Data provided.
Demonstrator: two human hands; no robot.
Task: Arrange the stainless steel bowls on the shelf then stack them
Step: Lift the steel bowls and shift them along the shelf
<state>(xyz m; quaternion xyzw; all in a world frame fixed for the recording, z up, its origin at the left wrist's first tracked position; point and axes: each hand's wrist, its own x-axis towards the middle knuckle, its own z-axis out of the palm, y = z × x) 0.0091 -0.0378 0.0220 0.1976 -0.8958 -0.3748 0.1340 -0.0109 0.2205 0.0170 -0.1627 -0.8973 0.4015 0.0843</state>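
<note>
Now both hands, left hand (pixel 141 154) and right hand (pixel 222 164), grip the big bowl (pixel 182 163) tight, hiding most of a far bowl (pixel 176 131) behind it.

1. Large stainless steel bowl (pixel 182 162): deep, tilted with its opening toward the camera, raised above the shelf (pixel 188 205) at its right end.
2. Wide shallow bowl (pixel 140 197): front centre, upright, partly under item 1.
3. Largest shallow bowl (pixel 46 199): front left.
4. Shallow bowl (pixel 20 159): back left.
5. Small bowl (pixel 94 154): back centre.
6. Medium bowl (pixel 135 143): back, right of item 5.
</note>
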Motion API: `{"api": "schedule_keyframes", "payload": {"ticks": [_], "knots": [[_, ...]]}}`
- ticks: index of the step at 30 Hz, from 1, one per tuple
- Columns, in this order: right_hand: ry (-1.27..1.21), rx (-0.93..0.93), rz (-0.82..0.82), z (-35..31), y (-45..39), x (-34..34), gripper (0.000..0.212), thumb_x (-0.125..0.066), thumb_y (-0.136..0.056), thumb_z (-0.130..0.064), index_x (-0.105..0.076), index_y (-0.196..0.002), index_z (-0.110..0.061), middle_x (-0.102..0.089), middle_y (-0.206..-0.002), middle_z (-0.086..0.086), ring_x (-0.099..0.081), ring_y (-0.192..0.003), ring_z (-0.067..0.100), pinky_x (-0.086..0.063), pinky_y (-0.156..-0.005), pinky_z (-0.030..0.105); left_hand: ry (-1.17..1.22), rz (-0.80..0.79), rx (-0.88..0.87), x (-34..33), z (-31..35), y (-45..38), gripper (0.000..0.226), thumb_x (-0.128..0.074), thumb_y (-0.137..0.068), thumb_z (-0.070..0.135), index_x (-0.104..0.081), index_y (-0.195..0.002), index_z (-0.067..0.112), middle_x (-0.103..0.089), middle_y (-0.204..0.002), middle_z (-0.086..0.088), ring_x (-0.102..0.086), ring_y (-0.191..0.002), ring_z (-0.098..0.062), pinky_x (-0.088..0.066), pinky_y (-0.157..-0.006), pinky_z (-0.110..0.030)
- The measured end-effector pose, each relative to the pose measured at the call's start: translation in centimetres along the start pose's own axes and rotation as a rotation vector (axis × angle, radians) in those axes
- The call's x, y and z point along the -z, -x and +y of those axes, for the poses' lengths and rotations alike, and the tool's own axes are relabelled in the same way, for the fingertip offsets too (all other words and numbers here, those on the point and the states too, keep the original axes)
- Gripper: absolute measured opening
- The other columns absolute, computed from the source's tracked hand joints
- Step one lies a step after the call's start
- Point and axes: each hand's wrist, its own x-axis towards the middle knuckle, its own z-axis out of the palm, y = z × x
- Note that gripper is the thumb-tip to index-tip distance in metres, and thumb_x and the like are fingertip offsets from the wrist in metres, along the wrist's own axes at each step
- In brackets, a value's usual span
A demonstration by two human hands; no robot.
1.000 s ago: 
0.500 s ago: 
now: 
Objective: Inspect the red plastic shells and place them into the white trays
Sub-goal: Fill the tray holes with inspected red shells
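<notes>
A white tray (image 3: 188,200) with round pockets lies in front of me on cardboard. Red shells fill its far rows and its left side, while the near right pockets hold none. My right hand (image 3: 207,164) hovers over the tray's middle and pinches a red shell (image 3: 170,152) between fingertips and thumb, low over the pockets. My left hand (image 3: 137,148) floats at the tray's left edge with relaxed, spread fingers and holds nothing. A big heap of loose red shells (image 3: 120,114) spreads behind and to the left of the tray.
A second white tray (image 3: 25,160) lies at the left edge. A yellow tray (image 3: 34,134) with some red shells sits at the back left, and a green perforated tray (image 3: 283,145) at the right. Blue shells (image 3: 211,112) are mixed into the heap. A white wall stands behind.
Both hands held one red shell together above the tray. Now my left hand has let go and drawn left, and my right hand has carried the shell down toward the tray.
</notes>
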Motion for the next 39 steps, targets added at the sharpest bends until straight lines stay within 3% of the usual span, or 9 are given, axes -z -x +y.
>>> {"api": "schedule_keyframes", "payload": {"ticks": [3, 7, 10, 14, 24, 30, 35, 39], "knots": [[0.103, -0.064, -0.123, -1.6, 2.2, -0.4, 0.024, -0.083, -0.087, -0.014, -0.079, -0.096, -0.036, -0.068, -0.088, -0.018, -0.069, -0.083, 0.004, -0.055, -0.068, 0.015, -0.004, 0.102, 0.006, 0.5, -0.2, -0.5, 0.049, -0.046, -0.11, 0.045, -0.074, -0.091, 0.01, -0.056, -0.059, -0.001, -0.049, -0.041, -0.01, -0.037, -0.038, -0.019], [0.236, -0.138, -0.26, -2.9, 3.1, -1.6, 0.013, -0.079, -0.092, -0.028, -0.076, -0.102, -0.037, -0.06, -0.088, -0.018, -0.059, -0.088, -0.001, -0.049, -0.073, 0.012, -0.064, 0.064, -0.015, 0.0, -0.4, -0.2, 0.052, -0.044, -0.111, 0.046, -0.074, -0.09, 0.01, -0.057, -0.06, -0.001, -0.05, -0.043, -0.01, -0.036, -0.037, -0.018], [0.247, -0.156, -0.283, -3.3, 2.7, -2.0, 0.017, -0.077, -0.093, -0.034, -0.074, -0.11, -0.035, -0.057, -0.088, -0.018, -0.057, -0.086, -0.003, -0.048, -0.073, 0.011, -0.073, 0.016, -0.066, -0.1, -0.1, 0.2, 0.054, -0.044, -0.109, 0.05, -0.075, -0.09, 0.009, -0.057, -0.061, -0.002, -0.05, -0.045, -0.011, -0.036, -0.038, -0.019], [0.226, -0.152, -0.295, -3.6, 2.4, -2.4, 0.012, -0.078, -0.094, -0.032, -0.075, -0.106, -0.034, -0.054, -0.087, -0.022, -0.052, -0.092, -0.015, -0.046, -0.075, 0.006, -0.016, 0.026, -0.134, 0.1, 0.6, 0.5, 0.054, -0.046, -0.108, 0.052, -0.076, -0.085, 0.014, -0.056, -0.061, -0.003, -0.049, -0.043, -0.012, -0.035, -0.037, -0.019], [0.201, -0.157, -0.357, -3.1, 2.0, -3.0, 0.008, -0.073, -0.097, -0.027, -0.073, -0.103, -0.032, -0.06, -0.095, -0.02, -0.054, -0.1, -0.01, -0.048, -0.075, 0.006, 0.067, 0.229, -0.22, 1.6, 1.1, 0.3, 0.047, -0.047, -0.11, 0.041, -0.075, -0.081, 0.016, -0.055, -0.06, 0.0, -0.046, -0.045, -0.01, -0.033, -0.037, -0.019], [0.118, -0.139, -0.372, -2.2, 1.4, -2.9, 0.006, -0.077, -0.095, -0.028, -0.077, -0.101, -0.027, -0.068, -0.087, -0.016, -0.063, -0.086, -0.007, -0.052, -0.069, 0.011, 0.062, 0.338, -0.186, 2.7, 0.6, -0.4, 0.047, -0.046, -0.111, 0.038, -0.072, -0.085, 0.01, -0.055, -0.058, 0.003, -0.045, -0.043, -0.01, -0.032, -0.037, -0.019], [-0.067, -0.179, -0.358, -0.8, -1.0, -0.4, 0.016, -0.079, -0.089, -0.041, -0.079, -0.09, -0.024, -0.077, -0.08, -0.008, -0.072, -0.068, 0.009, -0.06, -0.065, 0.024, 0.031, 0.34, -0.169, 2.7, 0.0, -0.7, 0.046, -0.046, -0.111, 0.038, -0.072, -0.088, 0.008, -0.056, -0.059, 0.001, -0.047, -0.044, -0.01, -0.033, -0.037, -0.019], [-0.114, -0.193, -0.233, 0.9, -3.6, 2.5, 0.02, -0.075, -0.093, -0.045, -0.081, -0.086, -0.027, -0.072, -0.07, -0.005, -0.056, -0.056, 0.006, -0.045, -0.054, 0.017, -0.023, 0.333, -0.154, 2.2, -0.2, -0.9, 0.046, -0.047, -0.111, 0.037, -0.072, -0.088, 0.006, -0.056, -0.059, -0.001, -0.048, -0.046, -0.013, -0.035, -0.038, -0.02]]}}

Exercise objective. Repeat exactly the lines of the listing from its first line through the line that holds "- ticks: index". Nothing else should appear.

Answer section.
Demonstrator: two human hands; no robot.
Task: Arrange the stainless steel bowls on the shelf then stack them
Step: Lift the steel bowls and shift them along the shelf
<state>(xyz m; quaternion xyzw; all in a world frame fixed for the recording, z up, its origin at the left wrist's first tracked position; point and axes: each hand's wrist, its own x-axis towards the middle knuckle, its own z-axis out of the palm, y = z × x) 0.0091 -0.0378 0.0220 0.1976 -0.8958 -0.3748 0.1340 -0.0109 0.2205 0.0170 -0.1627 -0.8973 0.4015 0.0843</state>
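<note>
Now both hands, left hand (pixel 141 154) and right hand (pixel 222 164), grip the big bowl (pixel 182 163) tight, hiding most of a far bowl (pixel 176 131) behind it.

1. Large stainless steel bowl (pixel 182 162): deep, tilted with its opening toward the camera, raised above the shelf (pixel 188 205) at its right end.
2. Wide shallow bowl (pixel 140 197): front centre, upright, partly under item 1.
3. Largest shallow bowl (pixel 46 199): front left.
4. Shallow bowl (pixel 20 159): back left.
5. Small bowl (pixel 94 154): back centre.
6. Medium bowl (pixel 135 143): back, right of item 5.
</note>
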Motion API: `{"api": "schedule_keyframes", "payload": {"ticks": [_], "knots": [[_, ...]]}}`
- ticks: index of the step at 30 Hz, from 1, one per tuple

The required output has been given.